I downloaded the stackoverflow dump (which is a 10GB file) and ran word2vec on the dump in order to get vector representations for programming terms (I require it for a project that I'm doing). Following is the code:
from gensim.models import Word2Vec
from xml.dom.minidom import parse, parseString
titles, bodies = [], []
xmldoc = parse('test.xml') //this is the dump
reflist = xmldoc.getElementsByTagName('row')
for i in range(len(reflist)):
bitref = reflist[i]
if 'Title' in bitref.attributes.keys():
title = bitref.attributes['Title'].value
titles.append([i for i in title.split()])
if 'Body' in bitref.attributes.keys():
body = bitref.attributes['Body'].value
bodies.append([i for i in body.split()])
dimension = 8
sentences = titles + bodies
model = Word2Vec(sentences, size=dimension, iter=100)

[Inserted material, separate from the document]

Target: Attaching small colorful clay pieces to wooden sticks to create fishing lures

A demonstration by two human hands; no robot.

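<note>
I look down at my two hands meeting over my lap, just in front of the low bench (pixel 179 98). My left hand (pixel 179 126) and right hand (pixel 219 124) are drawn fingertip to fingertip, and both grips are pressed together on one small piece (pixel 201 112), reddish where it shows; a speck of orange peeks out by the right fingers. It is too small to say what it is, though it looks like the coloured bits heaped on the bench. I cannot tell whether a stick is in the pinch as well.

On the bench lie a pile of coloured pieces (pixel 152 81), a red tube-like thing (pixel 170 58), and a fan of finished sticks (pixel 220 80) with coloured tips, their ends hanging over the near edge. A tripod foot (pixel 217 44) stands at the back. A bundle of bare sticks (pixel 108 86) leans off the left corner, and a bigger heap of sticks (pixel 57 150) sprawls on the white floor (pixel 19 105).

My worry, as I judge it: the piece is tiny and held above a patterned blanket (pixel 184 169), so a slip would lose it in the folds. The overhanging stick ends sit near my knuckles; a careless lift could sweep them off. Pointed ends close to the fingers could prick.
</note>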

model.save('snippet_1.model')
Now, in order to calculate the cosine similarity between a pair of sentences, I do the following:
from gensim.models import Word2Vec
import numpy as np
from sklearn.metrics.pairwise import cosine_similarity
model = Word2Vec.load('snippet_1.model')
dimension = 8
snippet = 'some text'
snippet_vector = np.zeros((1, dimension))
for word in snippet:
if word in model.wv.vocab:
vecvalue = model[word].reshape(1, dimension)

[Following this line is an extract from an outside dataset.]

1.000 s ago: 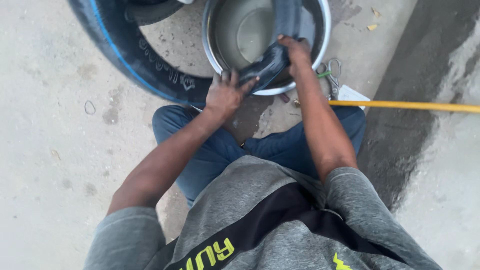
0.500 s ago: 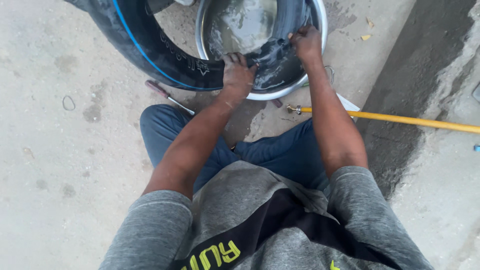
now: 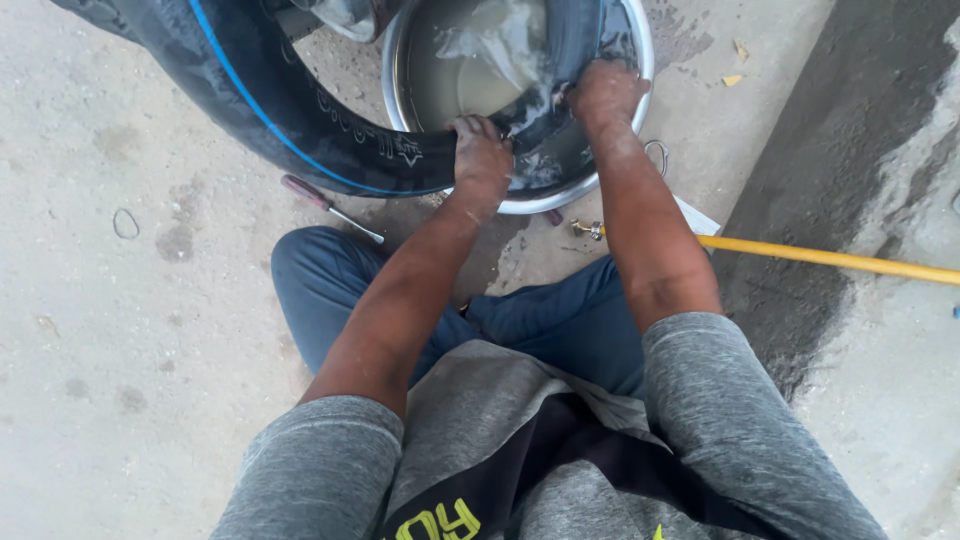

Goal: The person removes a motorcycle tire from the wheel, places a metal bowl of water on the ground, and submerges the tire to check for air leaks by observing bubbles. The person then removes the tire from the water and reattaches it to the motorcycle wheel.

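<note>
Your left hand (image 3: 480, 155): clamped on black inner tube (image 3: 300, 120) at basin's (image 3: 640, 60) 6 o'clock rim, as half second ago. Your right hand (image 3: 603, 92): gripping tube at 3 o'clock, pressed into water, unchanged. Tube loop now swung further toward 9 o'clock.

The floor (image 3: 130, 330) was bare concrete, pale grey and mottled with faint stains and small pits. To the right ran a darker band (image 3: 830, 190) — damp or rougher-looking — slanting from the top edge down toward the middle, and beyond it lay a lighter, uneven strip of concrete (image 3: 900, 400). A few yellowish scraps (image 3: 735, 65) lay on the ground near the top. Daylight fell soft and even — no hard shadows showed. No walls, windows or furniture came into view.
</note>
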Available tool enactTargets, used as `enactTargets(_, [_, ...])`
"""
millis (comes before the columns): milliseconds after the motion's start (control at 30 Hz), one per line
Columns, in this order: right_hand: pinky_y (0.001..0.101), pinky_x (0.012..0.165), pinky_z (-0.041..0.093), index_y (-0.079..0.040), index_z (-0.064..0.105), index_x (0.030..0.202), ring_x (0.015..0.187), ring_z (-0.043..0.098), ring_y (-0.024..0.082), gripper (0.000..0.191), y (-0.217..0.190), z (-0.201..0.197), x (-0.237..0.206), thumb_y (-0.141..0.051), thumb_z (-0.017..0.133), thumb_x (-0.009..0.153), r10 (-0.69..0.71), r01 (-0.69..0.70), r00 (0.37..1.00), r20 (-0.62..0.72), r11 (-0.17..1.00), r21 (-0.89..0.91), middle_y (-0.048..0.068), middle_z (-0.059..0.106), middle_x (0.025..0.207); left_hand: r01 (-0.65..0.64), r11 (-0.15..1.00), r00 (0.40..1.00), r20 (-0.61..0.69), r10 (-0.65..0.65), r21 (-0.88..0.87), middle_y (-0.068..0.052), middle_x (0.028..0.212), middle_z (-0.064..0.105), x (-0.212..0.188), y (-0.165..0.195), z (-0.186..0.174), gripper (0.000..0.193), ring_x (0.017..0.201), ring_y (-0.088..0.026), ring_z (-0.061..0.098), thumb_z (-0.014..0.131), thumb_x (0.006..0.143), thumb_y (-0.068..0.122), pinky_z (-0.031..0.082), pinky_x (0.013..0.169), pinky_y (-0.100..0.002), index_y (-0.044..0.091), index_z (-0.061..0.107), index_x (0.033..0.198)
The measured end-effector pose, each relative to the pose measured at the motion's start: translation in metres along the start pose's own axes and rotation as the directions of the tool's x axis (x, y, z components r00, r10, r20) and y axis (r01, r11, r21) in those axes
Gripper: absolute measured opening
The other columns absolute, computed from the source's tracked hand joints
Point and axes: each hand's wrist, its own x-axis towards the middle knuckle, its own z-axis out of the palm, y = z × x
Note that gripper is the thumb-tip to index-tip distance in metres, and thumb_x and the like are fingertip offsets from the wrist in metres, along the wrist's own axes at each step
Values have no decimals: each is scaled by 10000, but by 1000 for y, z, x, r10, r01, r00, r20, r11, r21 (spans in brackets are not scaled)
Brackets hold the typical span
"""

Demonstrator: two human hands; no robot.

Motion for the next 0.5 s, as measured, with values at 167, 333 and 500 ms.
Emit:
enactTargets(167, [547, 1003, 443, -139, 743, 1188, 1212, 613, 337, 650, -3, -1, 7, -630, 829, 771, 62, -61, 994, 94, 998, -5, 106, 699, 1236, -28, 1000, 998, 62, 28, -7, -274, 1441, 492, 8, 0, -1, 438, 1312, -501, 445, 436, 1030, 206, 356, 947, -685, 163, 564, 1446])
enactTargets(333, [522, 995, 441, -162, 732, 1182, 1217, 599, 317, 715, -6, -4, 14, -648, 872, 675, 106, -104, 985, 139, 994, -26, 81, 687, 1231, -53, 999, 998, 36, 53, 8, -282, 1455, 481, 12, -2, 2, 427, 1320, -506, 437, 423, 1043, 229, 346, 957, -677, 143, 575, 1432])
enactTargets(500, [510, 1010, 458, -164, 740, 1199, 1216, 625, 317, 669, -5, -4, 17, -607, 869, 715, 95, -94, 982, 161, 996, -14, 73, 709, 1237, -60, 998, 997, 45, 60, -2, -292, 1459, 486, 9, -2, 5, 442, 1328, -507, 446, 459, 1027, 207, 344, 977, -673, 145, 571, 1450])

snippet_vector = np.add(snippet_vector, vecvalue)
link_text = 'some other text'
link_vector = np.zeros((1, dimension))
for word in link_text:
if word in model.wv.vocab:
vecvalue = model[word].reshape(1, dimension)

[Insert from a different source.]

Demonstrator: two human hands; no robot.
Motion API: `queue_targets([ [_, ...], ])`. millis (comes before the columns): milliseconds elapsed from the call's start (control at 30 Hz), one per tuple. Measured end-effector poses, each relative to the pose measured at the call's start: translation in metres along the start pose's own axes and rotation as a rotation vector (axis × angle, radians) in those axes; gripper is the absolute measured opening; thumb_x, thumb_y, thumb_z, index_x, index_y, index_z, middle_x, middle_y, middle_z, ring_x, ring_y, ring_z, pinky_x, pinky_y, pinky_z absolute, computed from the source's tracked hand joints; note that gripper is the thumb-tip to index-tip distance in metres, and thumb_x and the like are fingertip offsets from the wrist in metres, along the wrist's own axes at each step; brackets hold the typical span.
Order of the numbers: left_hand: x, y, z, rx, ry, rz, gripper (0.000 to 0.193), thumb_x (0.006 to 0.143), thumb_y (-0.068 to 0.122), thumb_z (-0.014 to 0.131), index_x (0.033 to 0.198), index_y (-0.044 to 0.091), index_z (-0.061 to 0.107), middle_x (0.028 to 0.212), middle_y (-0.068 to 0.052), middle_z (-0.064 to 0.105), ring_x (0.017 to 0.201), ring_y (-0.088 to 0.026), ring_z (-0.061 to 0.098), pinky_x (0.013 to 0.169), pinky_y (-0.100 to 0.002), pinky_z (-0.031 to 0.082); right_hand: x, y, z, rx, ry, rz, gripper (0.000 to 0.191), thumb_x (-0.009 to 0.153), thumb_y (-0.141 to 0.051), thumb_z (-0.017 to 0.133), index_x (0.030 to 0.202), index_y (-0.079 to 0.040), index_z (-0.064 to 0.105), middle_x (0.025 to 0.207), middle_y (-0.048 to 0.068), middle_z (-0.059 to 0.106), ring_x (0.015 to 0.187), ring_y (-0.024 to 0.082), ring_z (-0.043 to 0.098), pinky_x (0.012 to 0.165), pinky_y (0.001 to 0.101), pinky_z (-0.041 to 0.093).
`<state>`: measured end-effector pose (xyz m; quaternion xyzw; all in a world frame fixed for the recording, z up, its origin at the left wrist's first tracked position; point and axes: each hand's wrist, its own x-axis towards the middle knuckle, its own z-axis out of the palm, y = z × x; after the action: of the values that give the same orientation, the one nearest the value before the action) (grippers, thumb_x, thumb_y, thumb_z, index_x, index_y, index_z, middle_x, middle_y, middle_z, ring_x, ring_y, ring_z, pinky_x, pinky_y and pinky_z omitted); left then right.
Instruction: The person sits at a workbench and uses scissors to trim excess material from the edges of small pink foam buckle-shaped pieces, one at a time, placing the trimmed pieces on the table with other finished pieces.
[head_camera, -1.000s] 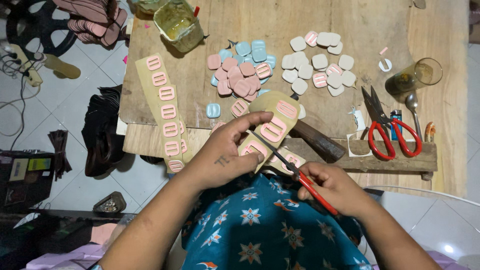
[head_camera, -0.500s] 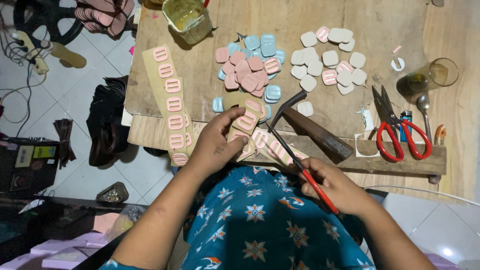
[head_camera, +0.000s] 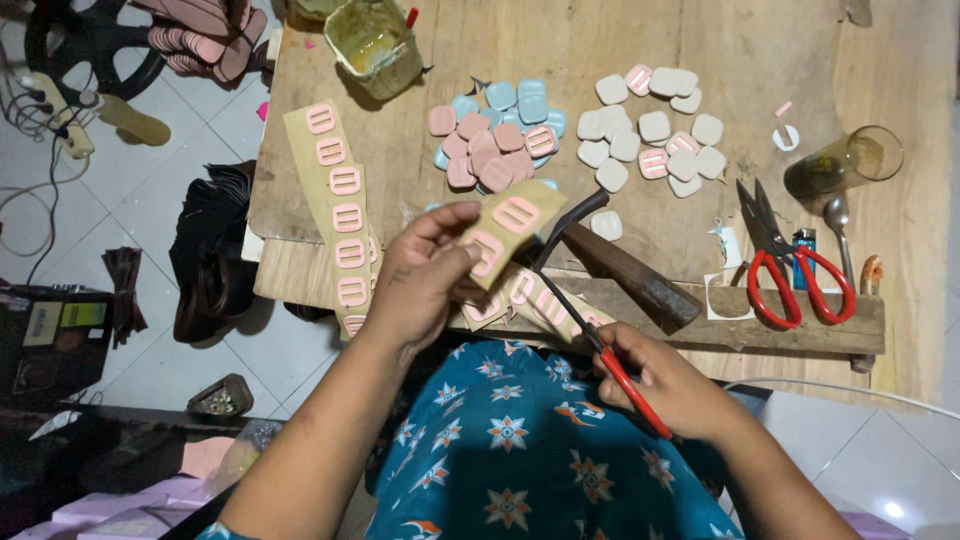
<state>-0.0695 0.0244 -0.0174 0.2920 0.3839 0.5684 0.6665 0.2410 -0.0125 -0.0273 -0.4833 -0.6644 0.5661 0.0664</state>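
A tan strip (head_camera: 505, 228) bearing pink buckle-shaped pieces is held above the near edge of the desk (head_camera: 700, 40), pinched in the grip of the left hand (head_camera: 425, 275) — thumb and fingers closed on its lower end. A red-handled pair of scissors (head_camera: 590, 330) is gripped by the right hand (head_camera: 665, 385), fingers wrapped shut about the handles, the dark blades pointed up toward the strip and partly parted. The main risk is judged to lie where the blade tips are brought close to the left fingers (head_camera: 455, 215): the strip is held in the air with no support, so it may be bent or twisted under the cut, and a pink piece may be nicked or a fingertip caught. A hammer (head_camera: 625, 268) lies just behind the blades; it could be struck by the tips. Further cut strips (head_camera: 530, 300) rest on the desk edge below and could be brushed off onto the lap — the pink and blue heap (head_camera: 490, 145) is set well apart.
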Motion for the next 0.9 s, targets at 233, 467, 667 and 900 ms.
queue_targets([
  [233, -0.023, 0.02, 0.028, 0.354, -0.234, 0.115, 0.048, 0.09, -0.004, 0.06, 0.138, -0.005, 0.057, 0.133, -0.012, 0.06, 0.125, -0.016, 0.061, 0.109, -0.031, 0.05, -0.01, -0.011, -0.008, 0.023, -0.049, -0.075, 0.053, 0.077, -0.031, 0.078, 0.12, -0.009, 0.055, 0.094, 0.004, 0.066, 0.087, 0.016, 0.063, 0.079, 0.0311, 0.054],
  [467, -0.03, 0.031, 0.043, 0.595, -0.288, 0.159, 0.058, 0.085, 0.0, 0.063, 0.143, -0.002, 0.055, 0.137, -0.012, 0.058, 0.124, -0.017, 0.06, 0.109, -0.031, 0.049, -0.013, -0.021, -0.012, -0.062, -0.014, -0.121, 0.053, 0.075, -0.034, 0.08, 0.117, -0.008, 0.06, 0.094, 0.005, 0.066, 0.087, 0.016, 0.064, 0.079, 0.0314, 0.053],
  [667, -0.032, 0.029, 0.044, 0.584, -0.296, 0.121, 0.059, 0.087, 0.002, 0.064, 0.145, -0.002, 0.053, 0.136, -0.012, 0.058, 0.118, -0.015, 0.061, 0.104, -0.03, 0.052, -0.011, -0.026, -0.009, 0.017, -0.017, -0.056, 0.054, 0.072, -0.036, 0.081, 0.114, -0.007, 0.063, 0.091, 0.006, 0.065, 0.084, 0.017, 0.062, 0.076, 0.0325, 0.053],
  [900, -0.034, 0.026, 0.043, 0.521, -0.313, 0.086, 0.062, 0.086, -0.001, 0.062, 0.147, -0.002, 0.05, 0.138, -0.01, 0.057, 0.117, -0.013, 0.062, 0.102, -0.028, 0.052, -0.011, -0.021, -0.01, 0.066, -0.034, -0.068, 0.041, 0.075, -0.031, 0.083, 0.102, -0.004, 0.067, 0.086, 0.005, 0.065, 0.08, 0.014, 0.06, 0.072, 0.0309, 0.051],
])
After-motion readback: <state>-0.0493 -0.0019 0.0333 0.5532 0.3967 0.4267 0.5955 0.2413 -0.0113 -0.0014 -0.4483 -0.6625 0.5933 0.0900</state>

link_vector = np.add(link_vector, vecvalue)
print(cosine_similarity(snippet_vector, link_vector))
I am calculating the sum of word embedding for each word of a sentence to get some representation for the sentence as a whole. I do this for both sentences and then calculate the cosine similarity between them.
Now, the problem is I'm getting cosine similarity around 0.99 for any pair of sentences that I give. Is there anything that I'm doing wrong? Any suggestions for a better approach?